The reduced pin count 60x bus on the 750CX eliminates optional functionality that has seldom been used. The ABB signal is used to coordinate the handoff of address bus ownership in some systems, but is redundant with other signals (TS and AACK) in the protocol. Similarly, DBB can be used as an alternative way to coordinate data bus ownership. The DBDIS signal, when asserted, causes the processor to suspend driving the data bus for some period of time. DRTRY is used to pace the data beats on systems with slow memory access times.

**REVISION LEVEL NOTE (CLKOUT/CKSTP\_OUT):** On the 750CX for DD1.0, CKSTP\_OUT is removed and CLKOUT is present. Beginning with DD2.0, CKSTP\_OUT and CLKOUT share a pin. Functionality for both is still available depending on the setting of the HID0[BCLK] and HID0[ECLK] register bits.

| HRESET   | HID0[ECLK] | HID0[BCLK] | CKSTP_OUT      |
|----------|------------|------------|----------------|
| Asserted | Х          | Х          | Not Applicable |
| Negated  | 0          | 0          | CKSTP_OUT      |
| Negated  | 0          | 1          | SYSCLK/ 2      |
| Negated  | 1          | 0          | Processor Core |
| Negated  | 1          | 1          | SYSCLK         |

#### HID0[BCLK] and HID0[ECLK] CKSTP\_OUT Configuration

**REVISION LEVEL NOTE (DBWO):** On the 750CX for DD1.0 and DD2.0, the DBWO signal is missing; this signal is present on the 750CX starting with DD2.1, but shared with L2\_TSTCLK.

Operation of this pin is dependent upon the LSSD\_MODE. When the LSSD\_MODE pin is low, the DBWO/L2\_TSTCLK pin is set to the L2\_TSTCLK function which is used during the manufacturing process for testing. When the LSSD\_MODE pin is pulled to the high state, the DBWO/L2\_TSTCLK pin is set to the DBWO which is identical to those descriptions given in earlier versions of the PowerPC 750 RISC Microprocessor User Manuals.

Of the miscellaneous missing pins:

- CLKOUT is a test pin.
- TLBISYNC is used to synchronize multiple processors when the page table is modified.
- TBEN allows an external device to disable the internal time base register from incrementing.
- SMI can be used to signal a particular (system management) type of external interrupt.
- RSRV is intended to be used to signal an external L2 cache controller that a reservation is active in the processor.



### Start-up Functions

Several pins are used to configure certain processor modes during start-up. These pins are sampled at the negation of the HRESET signal, to select the desired mode.

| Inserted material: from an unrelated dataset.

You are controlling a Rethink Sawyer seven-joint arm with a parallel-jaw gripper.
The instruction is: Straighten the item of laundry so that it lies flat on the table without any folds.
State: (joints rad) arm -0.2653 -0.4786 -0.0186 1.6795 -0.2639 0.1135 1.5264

First, in the PowerPC 750, the DRTRY signal must be active low at start-up to determine whether the processor will run in 'no-DRTRY' mode. In this mode, the bus interface unit can forward incoming data one bus cycle earlier to the load/store unit, knowing that the data will not be invalidated by a succeeding assertion of DRTRY.

In the PowerPC 750CX, the DRTRY pin is absent. This means that there is no way to post-invalidate received data, and so the PowerPC 750CX is always configured in 'no-DRTRY' mode.

Next, in the PowerPC 750, the TLBISYNC signal is sampled at start-up to determine whether the processor will run in '32-bit data bus' mode. In this mode, only four bytes of data are transferred on the data bus at any one time, requiring a two-beat transaction to transfer a double word, and an eight-beat burst transaction to transfer a cache line. In the PowerPC 750CX, the TLBISYNC pin is absent. In this case, the start-up function previously implemented by TLBISYNC is performed by the QACK signal.

These processor configuration differences are summarized in the following table.

#### Start-up Differences

|              | PowerPC 750               | PowerPC 750CX         |
|--------------|---------------------------|-----------------------|
| noDRTRY mode | sample DRTRY to select    | always selected       |
| 32-Bit Mode  | sample TLBISYNC to select | sample QACK to select |

#### **Bus Pull-up Resistor Requirements**

On the PowerPC 750, the address bus, transfer attributes, and data bus may float in the high impedance state during inactive states while the bus is being held in the high impedance state by another device. This has the potential to cause excessive power draw in the bus receivers, both on the processor and on other devices attached to these signals. To insure that these signals do not float, pull-up resistors can be attached to these signals.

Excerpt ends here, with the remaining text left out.